[THE PROBLEM] Each line of the listing below, from the very first to the one that contains "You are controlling", is to be retyped exactly as it stands.
RECORDED DATA: Begin
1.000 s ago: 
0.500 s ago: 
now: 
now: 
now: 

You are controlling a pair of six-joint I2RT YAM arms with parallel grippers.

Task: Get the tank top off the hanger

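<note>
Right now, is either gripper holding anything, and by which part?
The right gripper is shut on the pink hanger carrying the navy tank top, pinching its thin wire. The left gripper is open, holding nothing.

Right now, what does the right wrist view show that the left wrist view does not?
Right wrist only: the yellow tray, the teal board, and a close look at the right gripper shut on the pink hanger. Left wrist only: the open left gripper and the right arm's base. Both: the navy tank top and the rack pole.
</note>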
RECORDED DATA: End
[ANSWER SPACE]
1.000 s ago: 
0.500 s ago: 
now: 
now: 
now: 

You are controlling a pair of six-joint I2RT YAM arms with parallel grippers.

The full output has been given.